As the syrup gets close to temperature, place the now-softened gelatin in a mixing bowl and begin beating gently to break it up. Take the syrup off the heat and poor very slowly in to your gelatin mixture, being careful not to pour against the sides or beaters. You are trying to avoid setting of a crystalization reaction and seizing up your mixture. Also, you don’t want to hit the sides to avoid having crunchy sugar chunks in your marshmallows. Pouring slowly, beat in the syrup mixture, and beat it to stiff peaks, much like you would meringue, increasing the speed as you go.
Once you reach stiff peaks, add in your flavoring. We chose to do 1 tsp of vanilla and 1 tablespoon of honey.
When your mixture is stiff and glossy, pour it all in to your oiled pan. Using an offset spatula, smooth the mixture down.
Allow it to set for 3 hours uncovered. The longer you let your marshmallows sit, the firmer they will be. Three hours makes a nice, spongy marshmallow. If you want to swirl in some color, you could do so now for a marbled effect, by dotting color on top and dragging a toothpick through it, or for an even color, add it during the beating process with the flavoring,
Once you’ve allowed your marshmallows to set, liberally powder your counter space. We chose to omit this step and turn our pan out on to wax paper. Bad idea. The powdered sugar gives the marshmallows something to hold on to so that they’re not insecure and sad, holding on to the counter for dear life. They are very sticky. Very very sticky.

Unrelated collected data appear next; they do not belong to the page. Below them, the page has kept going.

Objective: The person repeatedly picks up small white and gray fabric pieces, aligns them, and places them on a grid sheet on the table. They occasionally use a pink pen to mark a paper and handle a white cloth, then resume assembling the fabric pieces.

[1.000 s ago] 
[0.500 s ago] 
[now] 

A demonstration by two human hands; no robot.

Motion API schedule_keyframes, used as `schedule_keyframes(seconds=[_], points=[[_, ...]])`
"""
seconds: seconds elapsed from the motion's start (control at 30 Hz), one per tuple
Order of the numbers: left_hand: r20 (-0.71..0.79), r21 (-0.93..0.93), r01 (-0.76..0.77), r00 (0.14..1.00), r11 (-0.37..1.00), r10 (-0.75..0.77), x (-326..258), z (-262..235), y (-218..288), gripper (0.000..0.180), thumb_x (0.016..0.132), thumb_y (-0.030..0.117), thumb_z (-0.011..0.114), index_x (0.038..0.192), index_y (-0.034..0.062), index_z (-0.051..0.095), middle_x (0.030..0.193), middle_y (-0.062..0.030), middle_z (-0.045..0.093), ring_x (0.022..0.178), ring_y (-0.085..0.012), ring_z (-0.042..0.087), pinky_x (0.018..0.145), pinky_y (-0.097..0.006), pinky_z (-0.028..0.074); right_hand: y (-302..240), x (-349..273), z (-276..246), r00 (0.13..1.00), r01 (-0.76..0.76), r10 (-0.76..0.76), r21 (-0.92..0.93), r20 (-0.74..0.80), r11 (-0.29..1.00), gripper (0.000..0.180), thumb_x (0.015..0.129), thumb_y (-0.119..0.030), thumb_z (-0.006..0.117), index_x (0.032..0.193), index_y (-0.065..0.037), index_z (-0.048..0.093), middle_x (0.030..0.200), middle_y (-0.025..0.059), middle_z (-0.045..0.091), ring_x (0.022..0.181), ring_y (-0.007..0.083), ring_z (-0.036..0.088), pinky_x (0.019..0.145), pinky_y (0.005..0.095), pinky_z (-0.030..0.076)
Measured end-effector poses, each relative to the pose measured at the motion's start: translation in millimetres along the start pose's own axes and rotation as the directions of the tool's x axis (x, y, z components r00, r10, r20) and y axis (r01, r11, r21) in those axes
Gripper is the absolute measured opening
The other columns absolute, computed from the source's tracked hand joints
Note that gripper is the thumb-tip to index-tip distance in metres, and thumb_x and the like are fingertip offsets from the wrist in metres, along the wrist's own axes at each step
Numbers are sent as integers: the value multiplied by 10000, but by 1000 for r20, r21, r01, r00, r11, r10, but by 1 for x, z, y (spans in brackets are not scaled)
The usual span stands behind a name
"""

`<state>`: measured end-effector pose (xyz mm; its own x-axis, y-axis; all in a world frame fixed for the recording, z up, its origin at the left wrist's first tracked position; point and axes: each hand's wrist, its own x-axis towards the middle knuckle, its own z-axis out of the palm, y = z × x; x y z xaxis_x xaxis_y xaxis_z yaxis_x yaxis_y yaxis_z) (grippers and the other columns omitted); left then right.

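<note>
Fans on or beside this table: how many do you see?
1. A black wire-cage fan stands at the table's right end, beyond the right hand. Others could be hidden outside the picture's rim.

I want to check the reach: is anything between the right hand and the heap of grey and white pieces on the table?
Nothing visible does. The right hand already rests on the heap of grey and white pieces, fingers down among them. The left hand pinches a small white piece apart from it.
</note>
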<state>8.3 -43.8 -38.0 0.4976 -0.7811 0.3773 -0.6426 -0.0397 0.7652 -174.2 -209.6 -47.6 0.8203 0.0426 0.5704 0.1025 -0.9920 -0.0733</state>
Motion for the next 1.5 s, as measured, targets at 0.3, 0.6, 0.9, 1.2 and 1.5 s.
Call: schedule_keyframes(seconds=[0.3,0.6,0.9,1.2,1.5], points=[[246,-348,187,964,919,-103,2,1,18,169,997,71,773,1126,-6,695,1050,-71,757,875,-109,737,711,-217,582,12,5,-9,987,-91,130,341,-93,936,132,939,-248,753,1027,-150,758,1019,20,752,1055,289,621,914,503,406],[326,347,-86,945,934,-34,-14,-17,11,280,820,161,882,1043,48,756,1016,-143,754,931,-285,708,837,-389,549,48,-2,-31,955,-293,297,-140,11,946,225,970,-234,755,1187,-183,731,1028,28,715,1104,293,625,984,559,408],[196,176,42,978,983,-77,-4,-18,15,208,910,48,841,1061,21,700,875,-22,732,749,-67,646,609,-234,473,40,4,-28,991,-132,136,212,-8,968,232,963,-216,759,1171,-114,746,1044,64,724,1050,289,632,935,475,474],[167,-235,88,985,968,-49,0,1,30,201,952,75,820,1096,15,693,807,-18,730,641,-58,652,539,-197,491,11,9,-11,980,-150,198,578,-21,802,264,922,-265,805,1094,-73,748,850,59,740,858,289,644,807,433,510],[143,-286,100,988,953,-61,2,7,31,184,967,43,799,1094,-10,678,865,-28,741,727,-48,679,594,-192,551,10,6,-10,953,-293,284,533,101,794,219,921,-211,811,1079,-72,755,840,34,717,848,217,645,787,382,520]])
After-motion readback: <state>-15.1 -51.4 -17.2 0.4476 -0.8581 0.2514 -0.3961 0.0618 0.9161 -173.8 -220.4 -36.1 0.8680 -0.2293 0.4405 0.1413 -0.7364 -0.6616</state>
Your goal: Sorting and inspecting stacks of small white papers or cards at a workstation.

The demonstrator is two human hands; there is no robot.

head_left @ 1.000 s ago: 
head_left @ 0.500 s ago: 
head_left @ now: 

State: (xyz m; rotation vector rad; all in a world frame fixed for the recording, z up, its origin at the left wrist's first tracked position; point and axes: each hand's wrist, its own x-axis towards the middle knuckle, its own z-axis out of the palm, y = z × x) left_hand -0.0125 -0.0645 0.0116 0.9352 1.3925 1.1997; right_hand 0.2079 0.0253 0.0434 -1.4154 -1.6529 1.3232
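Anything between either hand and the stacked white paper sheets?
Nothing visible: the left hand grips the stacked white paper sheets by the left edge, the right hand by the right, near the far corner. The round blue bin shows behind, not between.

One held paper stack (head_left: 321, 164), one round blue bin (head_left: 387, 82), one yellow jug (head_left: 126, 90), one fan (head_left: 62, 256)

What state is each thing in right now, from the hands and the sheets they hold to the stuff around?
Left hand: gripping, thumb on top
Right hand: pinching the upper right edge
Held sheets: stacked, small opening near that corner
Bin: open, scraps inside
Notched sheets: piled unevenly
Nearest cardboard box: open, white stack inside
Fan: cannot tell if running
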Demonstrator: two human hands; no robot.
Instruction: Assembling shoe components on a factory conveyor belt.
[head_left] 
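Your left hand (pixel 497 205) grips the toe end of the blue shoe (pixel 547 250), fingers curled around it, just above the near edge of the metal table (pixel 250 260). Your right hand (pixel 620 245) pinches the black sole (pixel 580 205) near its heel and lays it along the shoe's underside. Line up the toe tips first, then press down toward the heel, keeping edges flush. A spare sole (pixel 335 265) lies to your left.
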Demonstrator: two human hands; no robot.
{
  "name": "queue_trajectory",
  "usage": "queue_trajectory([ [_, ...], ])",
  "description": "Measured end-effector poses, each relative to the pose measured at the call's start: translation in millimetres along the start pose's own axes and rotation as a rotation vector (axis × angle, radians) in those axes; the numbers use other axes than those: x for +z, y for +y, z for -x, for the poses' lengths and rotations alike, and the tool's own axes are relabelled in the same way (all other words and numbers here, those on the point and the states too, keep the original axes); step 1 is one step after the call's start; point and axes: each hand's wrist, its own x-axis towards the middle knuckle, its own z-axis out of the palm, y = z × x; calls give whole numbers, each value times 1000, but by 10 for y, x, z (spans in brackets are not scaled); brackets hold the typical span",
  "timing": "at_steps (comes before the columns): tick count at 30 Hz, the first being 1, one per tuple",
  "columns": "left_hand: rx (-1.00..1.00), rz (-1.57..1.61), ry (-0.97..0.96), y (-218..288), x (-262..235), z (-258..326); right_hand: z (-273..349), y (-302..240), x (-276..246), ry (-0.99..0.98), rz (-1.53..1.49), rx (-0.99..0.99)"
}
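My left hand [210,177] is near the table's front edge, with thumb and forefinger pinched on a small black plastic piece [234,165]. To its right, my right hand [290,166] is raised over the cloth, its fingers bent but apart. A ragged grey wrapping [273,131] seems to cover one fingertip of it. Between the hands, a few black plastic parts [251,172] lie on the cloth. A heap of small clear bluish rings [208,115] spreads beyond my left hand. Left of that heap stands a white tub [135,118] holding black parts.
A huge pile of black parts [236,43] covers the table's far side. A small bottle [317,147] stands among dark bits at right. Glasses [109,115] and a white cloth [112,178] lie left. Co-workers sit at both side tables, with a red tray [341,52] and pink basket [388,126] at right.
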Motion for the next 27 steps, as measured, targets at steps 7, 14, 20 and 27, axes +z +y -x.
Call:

Turn your pan out on to the powdered counter and oil a sharp knife. Cut the marshmallow block in to small cubes. Or big cubes, as we did. Take each cube and toss in powdered sugar. We also tossed in some vanilla sugar we made a while back and it really gave them nice flavor. Keep in an airtight container- or in colorado. We’re not sure how long they’ll be good for. Ours only lasted a week before we ate them all.
Sidenote: If you want good toasting marshmallows, these aren’t it. They’re soft and will melt all over the place. Try letting them sit out for a couple days before toasting. Let us know if that works.
Marshmallows (Martha style):
Vegetable oil, for brushing
4 envelopes unflavored gelatin (3 tablespoons plus 1 1/2 teaspoons)
3 cups granulated sugar
1 1/4 cups light corn syrup
1/4 teaspoon salt
2 teaspoons pure vanilla extract
1 1/2 cups confectioners’ sugar
To make vanilla sugar, we save the vanilla bean pods when used in other recipes. You can use them solely for the sugar, but it’s always nice to multi-task. Place a vanilla bean in approximately two cups of sugar and let it sit for at least a week. Shake the container (mason jar, tupperware, etc) every day to keep the sugar from clumping. The vanilla will infuse the sugar. The longer you let it sit, the stronger the flavor.